Humboldt's Gift (1976 Pulitzer Prize) - Saul Bellow [110]
I must tell you that I enjoyed Szathmar in this vein. As he was giving me the works like this his eyes kept turning to the left, where no one stood. If someone were standing there, some objective witness, he would support indignant Szathmar. Szathmar’s dear mother had this same trait. She too summoned justice from empty space in this outraged way, laying both hands on her bosom. In Szathmar’s breast there was a large true virile heart whereas I had no heart at all, only a sort of chicken giblet—that was how he saw things. He pictured himself as a person of heroic vitality, mature, wise, pagan, Tritonesque. But his real thoughts were all of getting on top, of intromission and all the dirty tricks that he called sexual freedom. But he also had to think how to make his monthly nut. His expenses were high. How to combine these different needs was the question. He told me once, “I was into the sexual revolution before anybody even heard of it.”
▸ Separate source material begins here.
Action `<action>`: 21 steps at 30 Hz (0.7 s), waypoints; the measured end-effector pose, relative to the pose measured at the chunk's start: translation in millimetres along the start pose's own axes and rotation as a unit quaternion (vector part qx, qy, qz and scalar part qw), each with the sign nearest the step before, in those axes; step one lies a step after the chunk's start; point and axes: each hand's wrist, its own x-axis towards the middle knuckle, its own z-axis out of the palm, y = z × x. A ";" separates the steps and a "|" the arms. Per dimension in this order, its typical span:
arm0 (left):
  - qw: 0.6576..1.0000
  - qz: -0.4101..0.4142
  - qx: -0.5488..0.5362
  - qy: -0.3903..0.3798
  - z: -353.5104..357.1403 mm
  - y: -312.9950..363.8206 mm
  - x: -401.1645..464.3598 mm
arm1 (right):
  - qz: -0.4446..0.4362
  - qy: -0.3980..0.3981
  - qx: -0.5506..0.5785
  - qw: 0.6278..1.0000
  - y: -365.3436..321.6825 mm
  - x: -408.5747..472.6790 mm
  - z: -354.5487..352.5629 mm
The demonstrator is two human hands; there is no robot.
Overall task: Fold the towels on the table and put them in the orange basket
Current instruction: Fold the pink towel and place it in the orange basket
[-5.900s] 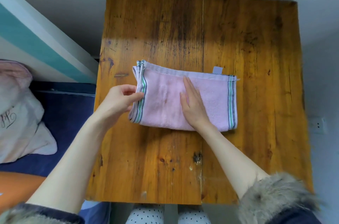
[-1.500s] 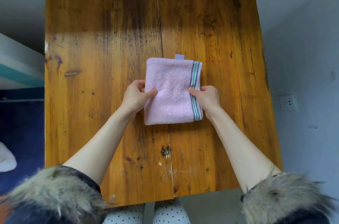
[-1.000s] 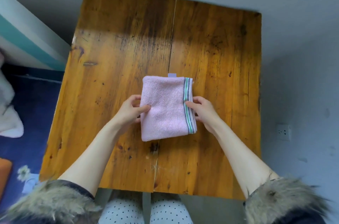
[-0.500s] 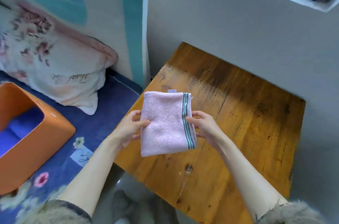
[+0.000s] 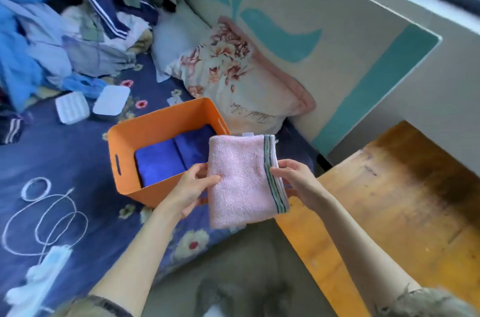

But I have another thing to tell you. I was ashamed of us both. I had no business to look down on Szathmar. All this reading of mine has taught me a thing or two, after all. I understand a little the middle-class endeavor of two centuries to come out looking well, to preserve a certain darling innocence— the innocence of Clarissa defending herself against the lewdness of Lovelace. Hopeless! Even worse is the discovery that one has been living out certain greeting-card sentiments, with ribbons of middle-class virtue tied in a bow around one’s heart. This sort of abominable American innocence is rightly detested by the world, which scented it in Woodrow Wilson in 1919. As schoolchildren we were taught boy-scout honor and goodness and courtesy; strange ghosts of Victorian gentility still haunt the hearts of Chicago’s children, now in their fifties and sixties. This appeared in Szathmar’s belief in his own generosity and greatness of heart, and also in my thanking God that I would never be as gross as Alec Szathmar. To atone I let him go on denouncing me. But when I thought that he had ranted long enough, I said to him, “How’s your health?”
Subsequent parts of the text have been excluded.